Subjective, yes, but with objective manifestations, or perhaps ‘manifestations’ is too strong a word. What was out there was out there, but required one to look for it. As Karen Stone, I too enjoyed the delights of the Piazza di Spagna, and the nearby Piazzale Belle Arti. It was great fun to cruise, and be cruised, whether one picked up or not. I must say, my first visit to Rome nearly forty years ago saw very much il dolce vita, sadly now winnowed away in the intervening decades the result of mass tourism, and an openness of expression that for those who espoused its practice did so in the mistaken notion that it would be a liberation of their own natures.

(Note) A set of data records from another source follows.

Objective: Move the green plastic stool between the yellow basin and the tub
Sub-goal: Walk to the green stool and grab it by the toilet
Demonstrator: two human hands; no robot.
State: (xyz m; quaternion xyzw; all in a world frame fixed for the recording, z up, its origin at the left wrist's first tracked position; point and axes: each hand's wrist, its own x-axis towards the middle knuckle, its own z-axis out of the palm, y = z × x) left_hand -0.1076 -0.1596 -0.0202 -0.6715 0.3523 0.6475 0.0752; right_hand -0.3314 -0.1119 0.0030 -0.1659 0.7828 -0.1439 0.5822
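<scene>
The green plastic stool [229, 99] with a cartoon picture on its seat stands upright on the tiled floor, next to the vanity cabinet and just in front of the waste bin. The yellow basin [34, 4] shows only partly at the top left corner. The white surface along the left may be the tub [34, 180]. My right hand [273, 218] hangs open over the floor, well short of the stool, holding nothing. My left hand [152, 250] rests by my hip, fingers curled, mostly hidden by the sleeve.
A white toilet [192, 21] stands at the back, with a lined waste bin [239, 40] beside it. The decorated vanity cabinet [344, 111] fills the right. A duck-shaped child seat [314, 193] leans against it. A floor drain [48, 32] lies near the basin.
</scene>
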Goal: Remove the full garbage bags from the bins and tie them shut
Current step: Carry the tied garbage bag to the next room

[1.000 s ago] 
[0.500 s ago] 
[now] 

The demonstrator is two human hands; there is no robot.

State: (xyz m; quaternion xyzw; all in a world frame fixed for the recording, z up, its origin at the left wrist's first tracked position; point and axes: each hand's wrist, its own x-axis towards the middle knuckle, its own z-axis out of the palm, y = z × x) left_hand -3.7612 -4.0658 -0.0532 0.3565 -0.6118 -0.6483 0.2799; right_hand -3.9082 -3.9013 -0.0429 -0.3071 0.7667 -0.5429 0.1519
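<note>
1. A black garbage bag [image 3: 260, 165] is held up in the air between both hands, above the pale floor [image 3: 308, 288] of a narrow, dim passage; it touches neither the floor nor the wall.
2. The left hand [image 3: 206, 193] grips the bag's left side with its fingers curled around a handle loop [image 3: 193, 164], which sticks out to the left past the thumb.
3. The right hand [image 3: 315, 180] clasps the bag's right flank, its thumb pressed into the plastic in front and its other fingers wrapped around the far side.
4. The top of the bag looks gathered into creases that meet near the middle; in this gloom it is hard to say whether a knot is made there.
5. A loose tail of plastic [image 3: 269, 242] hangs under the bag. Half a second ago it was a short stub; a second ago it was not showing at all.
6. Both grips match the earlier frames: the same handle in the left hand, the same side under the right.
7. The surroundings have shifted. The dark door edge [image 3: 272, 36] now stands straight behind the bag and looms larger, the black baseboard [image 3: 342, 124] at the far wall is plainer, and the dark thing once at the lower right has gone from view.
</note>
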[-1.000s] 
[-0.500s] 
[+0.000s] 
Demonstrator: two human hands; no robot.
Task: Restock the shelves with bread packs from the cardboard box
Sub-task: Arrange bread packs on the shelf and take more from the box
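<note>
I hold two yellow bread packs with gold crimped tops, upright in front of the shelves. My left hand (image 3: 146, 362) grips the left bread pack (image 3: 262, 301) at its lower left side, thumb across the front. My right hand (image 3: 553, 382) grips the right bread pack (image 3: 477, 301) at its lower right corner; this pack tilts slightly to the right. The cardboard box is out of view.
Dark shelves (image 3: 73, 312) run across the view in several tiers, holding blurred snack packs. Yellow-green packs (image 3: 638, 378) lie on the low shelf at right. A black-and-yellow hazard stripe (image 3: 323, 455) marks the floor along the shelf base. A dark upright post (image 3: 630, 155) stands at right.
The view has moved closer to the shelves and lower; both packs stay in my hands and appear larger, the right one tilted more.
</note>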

Well, yes, liberation and liberality, but what all this swept away was subtlety- the thrill of making eye contact and the lingering glance that followed, buying a drink in a bar- Harry’s Bar in the Via Veneto was my favourite- chatting up the barman, whether he was attractive or not, and then buying a drink for a comely patron a few stools away. Mind you, not everyone looked like a young Warren Beatty in the guise of Paolo, but one thing anyone can say about Italian men is that they are maniacal in their grooming. The character of Paolo was dead on.
Now I have to say, I have had fun in Los Angeles, not so much as Rome, but who would? I also have to say that I read Scotty Bowers’ memoir and watched Matt Tyrnauer’s documentary about him. Both though left me cold. Imagine, if you could, a now 80 year old Warren Beatty reprising his role in ‘The Roman Spring…’ and I think you’ll get a sense of what I mean.
As with Karen Stone and dark corners, I possess a nostalgia and fondness for which I cannot overstate. I too sought years ago to explore those of my own nature, and thrilled with delight with what I found there. If it’s all the same to you, I’ll argue to keep things as they were- I do yet find those corners vastly more titillating without too much exposure to the light.